Start of Block

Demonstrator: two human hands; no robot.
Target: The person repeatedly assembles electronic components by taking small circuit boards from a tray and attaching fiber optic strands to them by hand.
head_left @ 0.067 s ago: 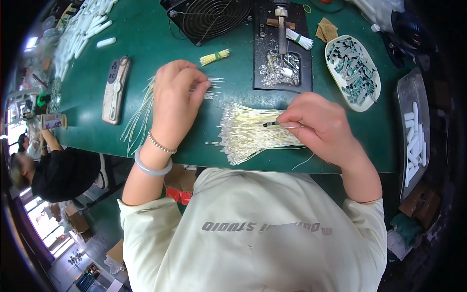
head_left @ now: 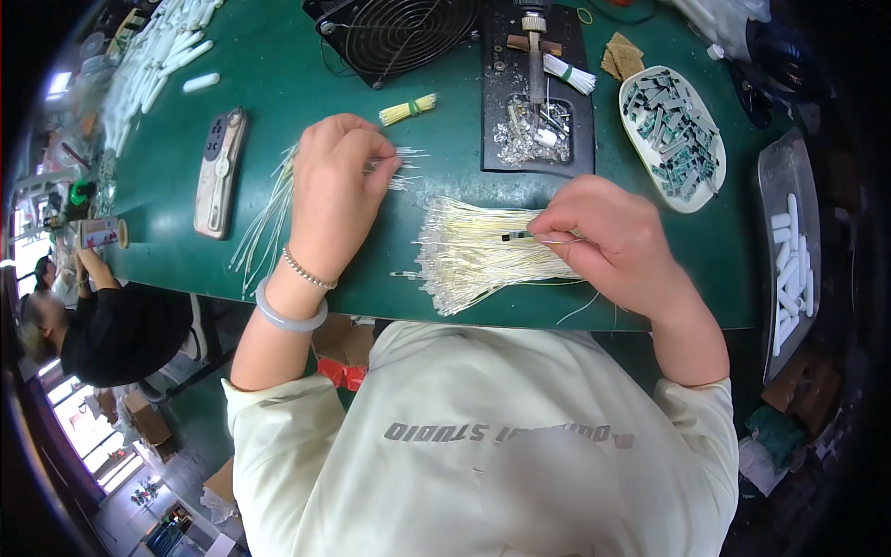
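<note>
My left hand (head_left: pixel 339 176), closed in a pinch, rests over a loose bunch of thin white wires (head_left: pixel 264 237). Their ends stick out past the fingertips, and the palm hides their middle. To the right, my right hand (head_left: pixel 608 237) pinches a small dark circuit board (head_left: pixel 516 237) between thumb and forefinger, with a thin wire along it. That board is held above a thick pile of pale yellow and white wires (head_left: pixel 483 255), which lie side by side with their tips toward the left.
A soldering iron (head_left: pixel 535 74) stands over a black tray (head_left: pixel 585 121) with metal scraps. Nearby are a dish of small boards (head_left: pixel 673 139), a fan (head_left: pixel 399 37), a yellow wire bundle (head_left: pixel 406 110), a phone (head_left: pixel 220 176) and a bin of white tubes (head_left: pixel 789 260). Another person (head_left: pixel 121 325) sits at left.
</note>
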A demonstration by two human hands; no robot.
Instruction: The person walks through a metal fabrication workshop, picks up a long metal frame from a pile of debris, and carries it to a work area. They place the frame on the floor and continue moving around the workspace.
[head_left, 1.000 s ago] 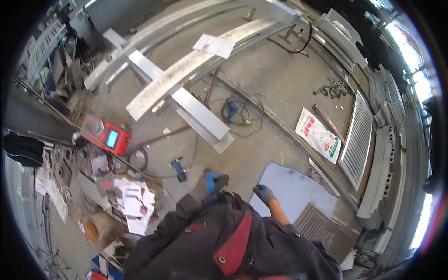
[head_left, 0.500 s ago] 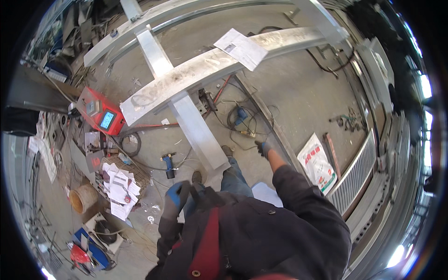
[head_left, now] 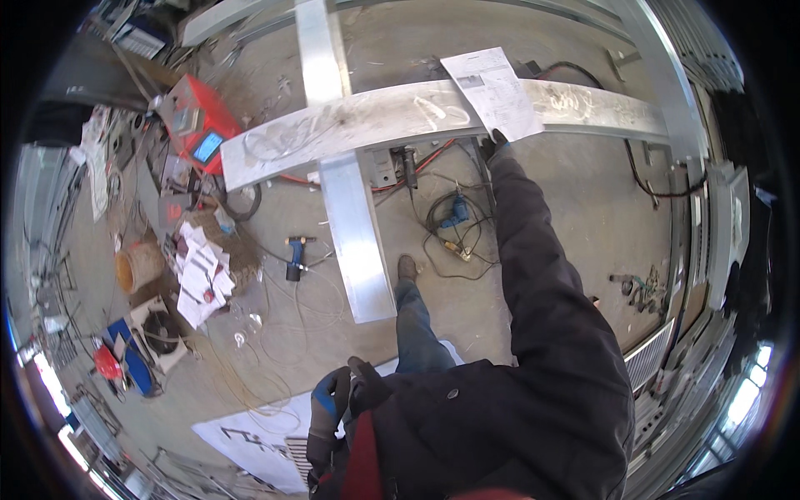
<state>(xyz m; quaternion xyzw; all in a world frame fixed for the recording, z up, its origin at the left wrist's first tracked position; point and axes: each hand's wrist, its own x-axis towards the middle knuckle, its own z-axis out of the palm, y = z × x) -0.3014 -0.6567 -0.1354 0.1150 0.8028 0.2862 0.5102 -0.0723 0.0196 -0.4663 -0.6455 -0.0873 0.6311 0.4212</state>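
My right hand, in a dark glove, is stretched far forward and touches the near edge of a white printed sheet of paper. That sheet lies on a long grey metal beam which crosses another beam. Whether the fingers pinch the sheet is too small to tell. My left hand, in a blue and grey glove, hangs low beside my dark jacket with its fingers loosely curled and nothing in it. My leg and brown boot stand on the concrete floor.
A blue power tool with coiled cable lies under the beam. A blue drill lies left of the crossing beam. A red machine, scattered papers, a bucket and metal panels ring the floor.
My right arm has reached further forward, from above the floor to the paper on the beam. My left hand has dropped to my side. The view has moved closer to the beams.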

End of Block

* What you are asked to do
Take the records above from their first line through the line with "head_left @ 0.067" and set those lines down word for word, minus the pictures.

* Output for this task
Demonstrator: two human hands; no robot.
Target: The person repeatedly assembles electronic components by taking small circuit boards from a tray and attaching fiber optic strands to them by hand.
head_left @ 0.067 s ago: 

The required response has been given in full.